One of the more complex issues I’ve found when working on IaaS deployments with a large number of virtual machines is ensuring that the storage account design is sound. One of the accepted practices is to group common VM tiers into shared storage accounts and to of course place each VM into an availability set to ensure that they fall into Microsoft’s 99.95% SLA. Digging a bit deeper this practice isn’t as resilient as one might think. Sure having VMs in an availability set spreads the VMs across separate fault and update domains, but what about storage? If I have both of my VMs in the same storage account and the underlying storage is unavailable then what happens?
Is this right? Do I need to place each VM into its own storage account for greater resiliency?After doing a bit of research I found this great article: https://azure.microsoft.com/en-us/documentation/articles/resiliency-high-availability-checklist/
In particular this section caught my attention: (I have highlighted the key points)

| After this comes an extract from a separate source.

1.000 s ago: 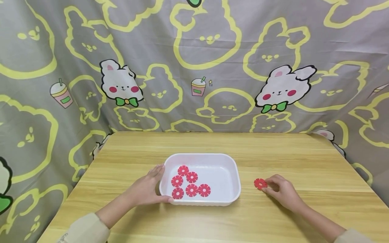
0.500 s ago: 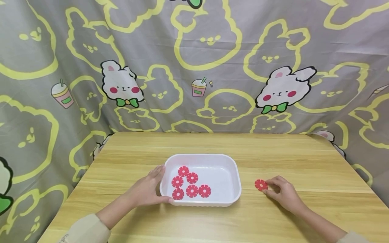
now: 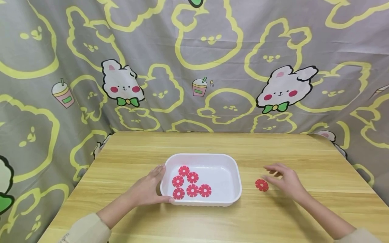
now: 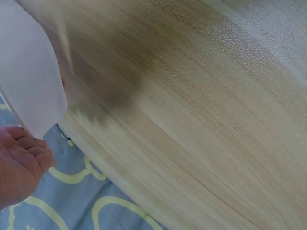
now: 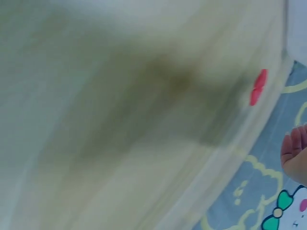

Are you using premium storage and separate storage accounts for each of your virtual machines?
It is a best practice to use premium storage for your production virtual machines. In addition, you should make sure that you use a separate storage account for each virtual machine (this is true for small-scale deployments. For larger deployments you can re-use storage accounts for multiple machines but there is a balancing that needs to be done to ensure you are balanced across update domains and across tiers of your application).
So it seems premium storage and separate storage accounts are the way to go. Things get even more interesting. Read on…
Not only should you use premium storage and separate storage accounts for your VMs you need to name the storage accounts following a specific naming convention or you run the risk of the storage partitions being potentially co-located on the same partition server. That caught my attention. Luckily I was sent this article: https://azure.microsoft.com/en-us/documentation/articles/storage-performance-checklist/ and the section that really cleared everything up for me was this:
Partition Naming Convention
…naming conventions such as lexical ordering (e.g. msftpayroll, msftperformance, msftemployees, etc) or using time-stamps (log20160101, log20160102, log20160102, etc) will lend itself to the partitions being potentially co-located on the same partition server, until a load balancing operation splits them out into smaller ranges.
You can follow some best practices to reduce the frequency of such operations.
- Examine the naming convention you use for accounts, containers, blobs, tables and queues, closely. Consider prefixing account names with a 3-digit hash using a hashing function that best suits your needs.
- If you organize your data using timestamps or numerical identifiers, you have to ensure you are not using an append-only (or prepend-only) traffic patterns. These patterns are not suitable for a range -based partitioning system, and could lead to all the traffic going to a single partition and limiting the system from effectively load balancing. For instance, if you have daily operations that use a blob object with a timestamp such as yyyymmdd, then all the traffic for that daily operation is directed to a single object which is served by a single partition server.
So from the above information it seems that the following holds true:
1) Use Premium storage in conjunction with separate storage accounts. This gets around any IOPS limits per storage account as well but there is a limit of 200 storage accounts per subscription which is a hard limit.
2) Prefix your storage accounts with a random 3 digit hash per storage account to ensure that the storage accounts are properly spread across load balanced partition servers. For example naming your storage accounts storageaccount1, storageaccount2 isn’t sufficient. Go with something like fxwstorage1, bcdstorage2 etc. to ensure that the storage accounts are load balanced correctly. Luckily for us we can use ARM templates to provision storage accounts using the naming convention as mentioned above, but that’s for another post….